Restate the lines of the material below word for word, from the first through the one containing "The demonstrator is", and include nothing else; pictures stay out.

START The records

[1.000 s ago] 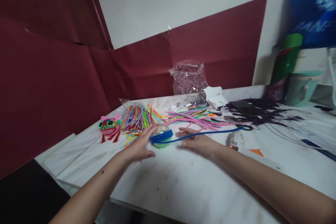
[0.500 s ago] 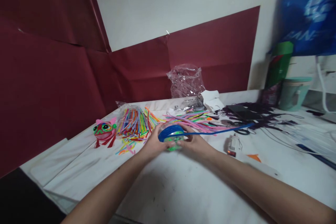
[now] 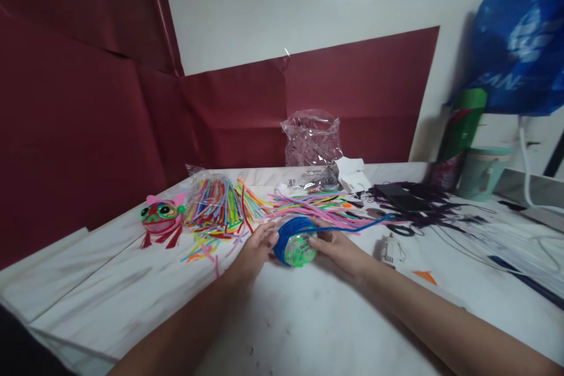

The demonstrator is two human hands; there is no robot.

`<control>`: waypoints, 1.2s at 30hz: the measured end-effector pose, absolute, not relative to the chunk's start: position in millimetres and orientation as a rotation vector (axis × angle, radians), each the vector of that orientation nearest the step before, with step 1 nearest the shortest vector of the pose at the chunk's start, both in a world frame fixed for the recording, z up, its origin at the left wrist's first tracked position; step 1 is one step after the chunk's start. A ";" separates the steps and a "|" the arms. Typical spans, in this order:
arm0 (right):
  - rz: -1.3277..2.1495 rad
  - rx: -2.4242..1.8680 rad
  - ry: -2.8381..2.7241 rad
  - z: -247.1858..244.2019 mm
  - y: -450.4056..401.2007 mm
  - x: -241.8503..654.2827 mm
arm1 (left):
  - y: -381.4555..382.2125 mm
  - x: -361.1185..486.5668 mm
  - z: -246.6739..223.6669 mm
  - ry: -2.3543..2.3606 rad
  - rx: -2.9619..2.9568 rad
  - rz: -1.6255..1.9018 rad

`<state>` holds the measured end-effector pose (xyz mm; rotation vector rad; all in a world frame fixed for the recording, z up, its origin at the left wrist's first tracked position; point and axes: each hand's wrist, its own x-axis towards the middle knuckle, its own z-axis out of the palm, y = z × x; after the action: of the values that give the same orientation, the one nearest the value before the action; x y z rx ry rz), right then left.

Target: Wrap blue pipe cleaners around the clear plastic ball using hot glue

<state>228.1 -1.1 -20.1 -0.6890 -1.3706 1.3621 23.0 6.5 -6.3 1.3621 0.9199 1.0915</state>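
Observation:
A clear round ball (image 3: pixel 304 249) is partly wound with blue pipe cleaner (image 3: pixel 288 238), with green showing in its lower right part. My right hand (image 3: pixel 333 248) grips its right side, thumb in front. At the left edge my left hand (image 3: pixel 258 247) has its fingers curled against the blue winding. A loose length of the blue pipe cleaner stretches from the ball over my right hand towards the right. On the left of the table stands a finished red and pink pipe-cleaner animal (image 3: pixel 162 220) with green-rimmed eyes.
Bundled pipe cleaners (image 3: pixel 215 202) and loose pink ones (image 3: pixel 308 208) lie behind my hands. To the right are a white glue gun (image 3: pixel 389 249), scissors (image 3: pixel 400 230), a dark phone (image 3: pixel 403 197), an orange scrap (image 3: pixel 425 277) and a green cup (image 3: pixel 483 173). A clear plastic bag (image 3: pixel 312 138) stands behind.
The ball has turned and sits slightly lower, with more of its green side showing. My left hand's fingers have shifted back to its left edge. The view has tilted a little.

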 end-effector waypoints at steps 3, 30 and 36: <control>1.378 -0.704 -1.361 -22.1 -2.4 227.9 | 7.6 23.4 -7.9 0.962 1.366 1.067; 1.072 -0.797 -1.638 -13.5 -7.6 229.3 | 5.1 22.6 -5.6 0.755 1.418 0.982; 1.104 -0.812 -1.597 -13.5 -8.0 225.1 | 10.9 23.3 -14.4 0.692 1.434 1.032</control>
<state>225.1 -8.0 -13.5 -0.8120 -1.5974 1.1039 23.3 10.9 -14.4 1.4337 0.6917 1.0322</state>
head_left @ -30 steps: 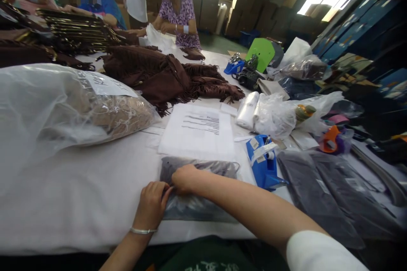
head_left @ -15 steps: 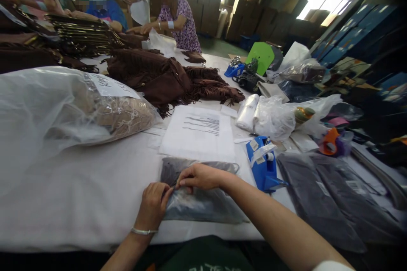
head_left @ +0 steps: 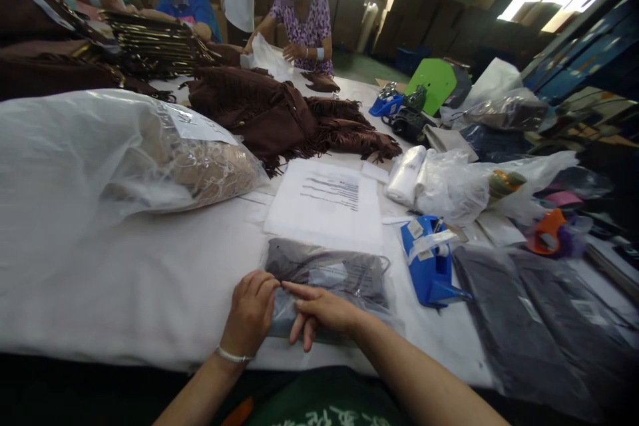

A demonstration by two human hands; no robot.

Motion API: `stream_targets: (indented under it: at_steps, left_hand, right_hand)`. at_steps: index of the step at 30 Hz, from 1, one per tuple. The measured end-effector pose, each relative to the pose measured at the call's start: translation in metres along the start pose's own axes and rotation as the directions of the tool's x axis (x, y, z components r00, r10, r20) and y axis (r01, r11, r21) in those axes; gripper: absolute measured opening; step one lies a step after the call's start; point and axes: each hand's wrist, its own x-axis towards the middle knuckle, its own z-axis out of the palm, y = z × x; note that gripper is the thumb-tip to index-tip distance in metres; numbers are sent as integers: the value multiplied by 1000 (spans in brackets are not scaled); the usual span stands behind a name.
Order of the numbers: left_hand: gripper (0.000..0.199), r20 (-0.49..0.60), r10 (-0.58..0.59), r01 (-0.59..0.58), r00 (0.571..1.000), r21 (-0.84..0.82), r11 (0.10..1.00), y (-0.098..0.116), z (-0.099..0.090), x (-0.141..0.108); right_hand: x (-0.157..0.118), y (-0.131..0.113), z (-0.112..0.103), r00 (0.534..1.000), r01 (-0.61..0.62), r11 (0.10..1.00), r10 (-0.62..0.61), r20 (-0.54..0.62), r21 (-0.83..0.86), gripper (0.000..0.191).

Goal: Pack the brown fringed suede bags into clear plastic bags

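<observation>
A clear plastic bag (head_left: 362,283) with a dark grey folded item inside lies flat on the table in front of me. My left hand (head_left: 253,309), with a bracelet at its wrist, has its fingers bent in a pinch at the bag's left side. My right hand (head_left: 319,309) rests over the bag's lower half, index finger stretched toward the left fingertips and the other fingers spread apart. Just beyond the bag is a stack of white printed plastic bags (head_left: 324,206). To its right stands a blue tape dispenser (head_left: 426,266).
A large stuffed plastic bag (head_left: 200,170) fills the left side. Brown fringed bags (head_left: 279,110) lie farther back. Grey wrapped items (head_left: 519,313) lie at right, below plastic rolls (head_left: 407,173) and an orange tape dispenser (head_left: 548,231). Several people are across the table.
My right hand has gone from a pinch to spread fingers and moved lower on the bag. The view has shifted slightly. Across the table, the person in purple has moved their arms apart.
</observation>
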Motion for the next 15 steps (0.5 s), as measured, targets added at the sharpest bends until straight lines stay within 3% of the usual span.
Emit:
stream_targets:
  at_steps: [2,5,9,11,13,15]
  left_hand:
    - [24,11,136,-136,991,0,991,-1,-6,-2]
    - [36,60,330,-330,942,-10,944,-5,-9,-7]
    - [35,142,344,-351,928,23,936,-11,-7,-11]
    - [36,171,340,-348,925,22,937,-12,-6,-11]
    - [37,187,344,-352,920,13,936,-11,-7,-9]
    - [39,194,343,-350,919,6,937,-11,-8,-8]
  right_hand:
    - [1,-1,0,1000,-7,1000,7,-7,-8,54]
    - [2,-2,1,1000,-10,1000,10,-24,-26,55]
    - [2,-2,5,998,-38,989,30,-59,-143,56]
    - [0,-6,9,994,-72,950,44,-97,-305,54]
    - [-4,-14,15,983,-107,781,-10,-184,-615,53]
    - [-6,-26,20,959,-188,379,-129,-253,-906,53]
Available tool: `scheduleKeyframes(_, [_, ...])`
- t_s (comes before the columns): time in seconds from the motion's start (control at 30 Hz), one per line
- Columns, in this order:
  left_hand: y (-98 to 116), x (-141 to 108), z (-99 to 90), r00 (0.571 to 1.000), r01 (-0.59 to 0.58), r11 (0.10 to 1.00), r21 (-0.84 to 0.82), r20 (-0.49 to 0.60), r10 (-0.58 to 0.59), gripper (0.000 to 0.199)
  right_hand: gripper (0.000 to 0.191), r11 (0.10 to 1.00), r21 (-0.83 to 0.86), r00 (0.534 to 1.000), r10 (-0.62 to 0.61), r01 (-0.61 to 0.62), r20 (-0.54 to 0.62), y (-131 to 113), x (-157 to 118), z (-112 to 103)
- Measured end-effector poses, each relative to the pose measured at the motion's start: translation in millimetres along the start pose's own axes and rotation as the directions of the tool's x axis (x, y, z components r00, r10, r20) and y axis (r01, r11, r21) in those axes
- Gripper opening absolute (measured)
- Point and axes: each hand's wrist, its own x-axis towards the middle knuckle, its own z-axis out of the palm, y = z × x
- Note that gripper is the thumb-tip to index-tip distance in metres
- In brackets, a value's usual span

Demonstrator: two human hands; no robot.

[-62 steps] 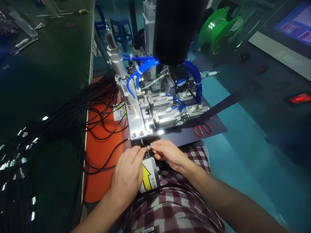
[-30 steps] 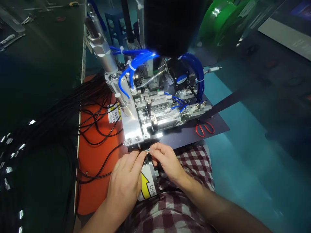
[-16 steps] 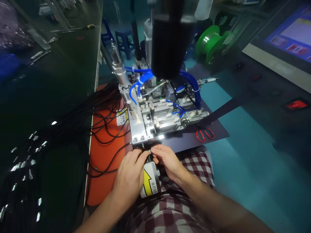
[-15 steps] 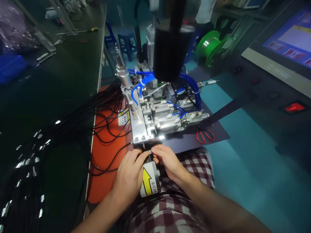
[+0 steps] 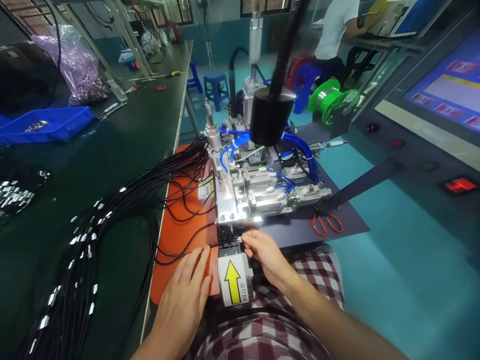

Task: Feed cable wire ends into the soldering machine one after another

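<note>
A black cable (image 5: 225,243) lies across the front of a metal wire-processing machine (image 5: 258,192), over a dark track. My right hand (image 5: 264,255) pinches the small metal connector (image 5: 240,239) at the cable's end between thumb and fingertips. To the left, my left hand (image 5: 183,290) rests on an orange mat (image 5: 180,200) with its fingers stretched out, the fingertips touching or just beside the cable. Below the track sits a white plate with a yellow arrow (image 5: 233,281).
A bundle of black cables (image 5: 127,192) with silvery ends spreads over the dark table at left. Blue tray (image 5: 71,122) and bagged parts (image 5: 80,80) stand farther back. Red-handled scissors (image 5: 327,225), a green spool (image 5: 328,100) and a screen (image 5: 450,90) are to the right. Another person (image 5: 335,30) sits behind.
My left hand has moved left and down, away from the connector, and its fingers have straightened onto the mat. My right hand keeps its pinch. The head view has shifted.
</note>
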Motion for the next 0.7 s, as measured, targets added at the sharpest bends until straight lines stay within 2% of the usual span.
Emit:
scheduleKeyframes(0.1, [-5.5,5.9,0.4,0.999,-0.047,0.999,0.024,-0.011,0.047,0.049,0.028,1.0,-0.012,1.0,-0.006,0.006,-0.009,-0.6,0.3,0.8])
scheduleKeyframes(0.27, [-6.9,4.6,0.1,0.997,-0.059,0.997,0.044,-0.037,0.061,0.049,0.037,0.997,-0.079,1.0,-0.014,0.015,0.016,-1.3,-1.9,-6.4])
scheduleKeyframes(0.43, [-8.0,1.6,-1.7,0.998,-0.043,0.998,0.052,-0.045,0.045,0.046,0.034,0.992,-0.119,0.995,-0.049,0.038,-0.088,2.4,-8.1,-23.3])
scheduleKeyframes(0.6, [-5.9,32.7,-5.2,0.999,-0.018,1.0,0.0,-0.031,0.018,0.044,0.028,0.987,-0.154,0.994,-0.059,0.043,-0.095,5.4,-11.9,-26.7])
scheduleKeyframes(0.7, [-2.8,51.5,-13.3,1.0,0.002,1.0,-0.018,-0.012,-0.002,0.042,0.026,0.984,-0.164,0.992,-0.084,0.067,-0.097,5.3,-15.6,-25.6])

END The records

## Solution
[1.000 s ago] 
[0.500 s ago] 
[now] 

The demonstrator is two human hands; there is no robot.

Nothing else remains in this exercise.